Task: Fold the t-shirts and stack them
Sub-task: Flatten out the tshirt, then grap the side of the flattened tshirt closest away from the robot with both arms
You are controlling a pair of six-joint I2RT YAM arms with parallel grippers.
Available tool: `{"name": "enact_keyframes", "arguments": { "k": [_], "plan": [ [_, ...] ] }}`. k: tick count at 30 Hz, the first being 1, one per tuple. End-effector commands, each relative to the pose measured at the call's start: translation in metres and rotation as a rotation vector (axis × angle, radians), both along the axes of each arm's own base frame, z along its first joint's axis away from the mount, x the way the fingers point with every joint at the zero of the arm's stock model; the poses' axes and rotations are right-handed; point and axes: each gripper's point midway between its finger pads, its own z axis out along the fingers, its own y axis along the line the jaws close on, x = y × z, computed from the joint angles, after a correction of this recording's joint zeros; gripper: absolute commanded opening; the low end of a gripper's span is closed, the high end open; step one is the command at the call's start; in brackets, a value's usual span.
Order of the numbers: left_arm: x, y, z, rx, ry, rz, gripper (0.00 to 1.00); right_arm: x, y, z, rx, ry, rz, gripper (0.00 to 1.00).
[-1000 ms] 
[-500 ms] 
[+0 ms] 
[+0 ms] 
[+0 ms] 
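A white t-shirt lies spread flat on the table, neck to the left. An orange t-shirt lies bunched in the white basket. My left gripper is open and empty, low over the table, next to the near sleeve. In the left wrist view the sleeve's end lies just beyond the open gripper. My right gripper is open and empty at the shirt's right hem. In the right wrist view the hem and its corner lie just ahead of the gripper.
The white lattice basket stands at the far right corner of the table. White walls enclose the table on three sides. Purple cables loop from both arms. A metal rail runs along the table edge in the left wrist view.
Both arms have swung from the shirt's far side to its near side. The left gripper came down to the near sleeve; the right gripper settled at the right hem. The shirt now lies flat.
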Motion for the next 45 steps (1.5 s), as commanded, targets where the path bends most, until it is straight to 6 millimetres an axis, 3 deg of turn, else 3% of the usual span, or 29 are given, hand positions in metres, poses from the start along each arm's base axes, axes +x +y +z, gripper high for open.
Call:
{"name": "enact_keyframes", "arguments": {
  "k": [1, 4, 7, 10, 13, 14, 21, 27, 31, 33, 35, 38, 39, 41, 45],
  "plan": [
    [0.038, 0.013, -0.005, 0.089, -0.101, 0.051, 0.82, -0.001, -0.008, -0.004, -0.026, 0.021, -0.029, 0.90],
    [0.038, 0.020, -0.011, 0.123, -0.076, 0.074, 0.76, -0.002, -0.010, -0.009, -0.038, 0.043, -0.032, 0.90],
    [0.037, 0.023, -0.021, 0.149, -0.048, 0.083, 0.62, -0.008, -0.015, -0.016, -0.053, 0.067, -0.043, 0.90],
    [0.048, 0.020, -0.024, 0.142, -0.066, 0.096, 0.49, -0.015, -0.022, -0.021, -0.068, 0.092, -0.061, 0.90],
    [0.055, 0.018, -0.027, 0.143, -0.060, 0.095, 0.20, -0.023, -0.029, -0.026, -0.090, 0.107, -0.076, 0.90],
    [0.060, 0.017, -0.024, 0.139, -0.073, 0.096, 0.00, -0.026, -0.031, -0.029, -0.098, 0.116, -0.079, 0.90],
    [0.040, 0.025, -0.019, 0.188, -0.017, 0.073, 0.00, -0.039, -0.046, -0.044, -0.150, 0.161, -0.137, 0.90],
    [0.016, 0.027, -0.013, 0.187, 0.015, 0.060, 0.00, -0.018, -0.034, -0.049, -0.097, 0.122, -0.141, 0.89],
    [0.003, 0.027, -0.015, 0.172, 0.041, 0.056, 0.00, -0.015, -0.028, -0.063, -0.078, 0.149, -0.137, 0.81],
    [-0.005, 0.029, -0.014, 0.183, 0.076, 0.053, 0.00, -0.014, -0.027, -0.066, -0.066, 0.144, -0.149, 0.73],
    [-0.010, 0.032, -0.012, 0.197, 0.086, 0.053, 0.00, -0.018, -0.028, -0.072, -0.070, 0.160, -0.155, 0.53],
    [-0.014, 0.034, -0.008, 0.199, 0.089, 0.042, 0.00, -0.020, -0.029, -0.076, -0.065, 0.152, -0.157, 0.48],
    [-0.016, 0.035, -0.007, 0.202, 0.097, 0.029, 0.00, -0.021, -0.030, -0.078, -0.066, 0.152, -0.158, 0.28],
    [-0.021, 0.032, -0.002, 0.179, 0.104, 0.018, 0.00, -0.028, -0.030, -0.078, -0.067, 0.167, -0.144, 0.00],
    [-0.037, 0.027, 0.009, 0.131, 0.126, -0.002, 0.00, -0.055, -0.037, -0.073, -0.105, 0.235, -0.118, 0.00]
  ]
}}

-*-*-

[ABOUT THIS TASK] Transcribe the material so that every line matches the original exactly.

[EXERCISE RESPONSE]
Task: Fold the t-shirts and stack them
Sub-task: Flatten out the tshirt, then grap the side of the flattened tshirt closest away from the robot with both arms
You are controlling a pair of six-joint I2RT YAM arms with parallel grippers.
Available tool: `{"name": "enact_keyframes", "arguments": { "k": [_], "plan": [ [_, ...] ] }}`. k: tick count at 30 Hz, the first being 1, one per tuple. End-effector commands, each relative to the pose measured at the call's start: translation in metres and rotation as a rotation vector (axis × angle, radians), both along the axes of each arm's own base frame, z along its first joint's axis away from the mount, x the way the fingers point with every joint at the zero of the arm's stock model; the poses' axes and rotations are right-handed; point and axes: each gripper's point midway between its finger pads, its own z axis out along the fingers, its own y axis along the line the jaws close on, x = y × z, computed from the joint angles, after a correction of this recording's joint zeros; gripper: absolute commanded opening; the low end of a gripper's span is closed, the high end open; step one is the command at the call's start; in brackets, a value's usual span.
Order of the numbers: left_arm: x, y, z, rx, ry, rz, gripper (0.00 to 1.00); right_arm: x, y, z, rx, ry, rz, gripper (0.00 to 1.00).
[-1000 ms] 
[-500 ms] 
[+0 ms] 
[+0 ms] 
[+0 ms] 
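A white t-shirt lies spread flat on the table, neck to the left. An orange t-shirt lies bunched in the white basket. My left gripper is open and empty, low over the table, next to the near sleeve. In the left wrist view the sleeve's end lies just beyond the open gripper. My right gripper is open and empty at the shirt's right hem. In the right wrist view the hem and its corner lie just ahead of the gripper.
The white lattice basket stands at the far right corner of the table. White walls enclose the table on three sides. Purple cables loop from both arms. A metal rail runs along the table edge in the left wrist view.
Both arms have swung from the shirt's far side to its near side. The left gripper came down to the near sleeve; the right gripper settled at the right hem. The shirt now lies flat.
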Motion for the next 45 steps (1.5 s), as commanded, targets where the path bends most, until it is straight to 6 millimetres an axis, 3 deg of turn, else 3% of the usual span, or 29 are given, hand positions in metres, poses from the start along each arm's base axes, axes +x +y +z, gripper high for open.
Call:
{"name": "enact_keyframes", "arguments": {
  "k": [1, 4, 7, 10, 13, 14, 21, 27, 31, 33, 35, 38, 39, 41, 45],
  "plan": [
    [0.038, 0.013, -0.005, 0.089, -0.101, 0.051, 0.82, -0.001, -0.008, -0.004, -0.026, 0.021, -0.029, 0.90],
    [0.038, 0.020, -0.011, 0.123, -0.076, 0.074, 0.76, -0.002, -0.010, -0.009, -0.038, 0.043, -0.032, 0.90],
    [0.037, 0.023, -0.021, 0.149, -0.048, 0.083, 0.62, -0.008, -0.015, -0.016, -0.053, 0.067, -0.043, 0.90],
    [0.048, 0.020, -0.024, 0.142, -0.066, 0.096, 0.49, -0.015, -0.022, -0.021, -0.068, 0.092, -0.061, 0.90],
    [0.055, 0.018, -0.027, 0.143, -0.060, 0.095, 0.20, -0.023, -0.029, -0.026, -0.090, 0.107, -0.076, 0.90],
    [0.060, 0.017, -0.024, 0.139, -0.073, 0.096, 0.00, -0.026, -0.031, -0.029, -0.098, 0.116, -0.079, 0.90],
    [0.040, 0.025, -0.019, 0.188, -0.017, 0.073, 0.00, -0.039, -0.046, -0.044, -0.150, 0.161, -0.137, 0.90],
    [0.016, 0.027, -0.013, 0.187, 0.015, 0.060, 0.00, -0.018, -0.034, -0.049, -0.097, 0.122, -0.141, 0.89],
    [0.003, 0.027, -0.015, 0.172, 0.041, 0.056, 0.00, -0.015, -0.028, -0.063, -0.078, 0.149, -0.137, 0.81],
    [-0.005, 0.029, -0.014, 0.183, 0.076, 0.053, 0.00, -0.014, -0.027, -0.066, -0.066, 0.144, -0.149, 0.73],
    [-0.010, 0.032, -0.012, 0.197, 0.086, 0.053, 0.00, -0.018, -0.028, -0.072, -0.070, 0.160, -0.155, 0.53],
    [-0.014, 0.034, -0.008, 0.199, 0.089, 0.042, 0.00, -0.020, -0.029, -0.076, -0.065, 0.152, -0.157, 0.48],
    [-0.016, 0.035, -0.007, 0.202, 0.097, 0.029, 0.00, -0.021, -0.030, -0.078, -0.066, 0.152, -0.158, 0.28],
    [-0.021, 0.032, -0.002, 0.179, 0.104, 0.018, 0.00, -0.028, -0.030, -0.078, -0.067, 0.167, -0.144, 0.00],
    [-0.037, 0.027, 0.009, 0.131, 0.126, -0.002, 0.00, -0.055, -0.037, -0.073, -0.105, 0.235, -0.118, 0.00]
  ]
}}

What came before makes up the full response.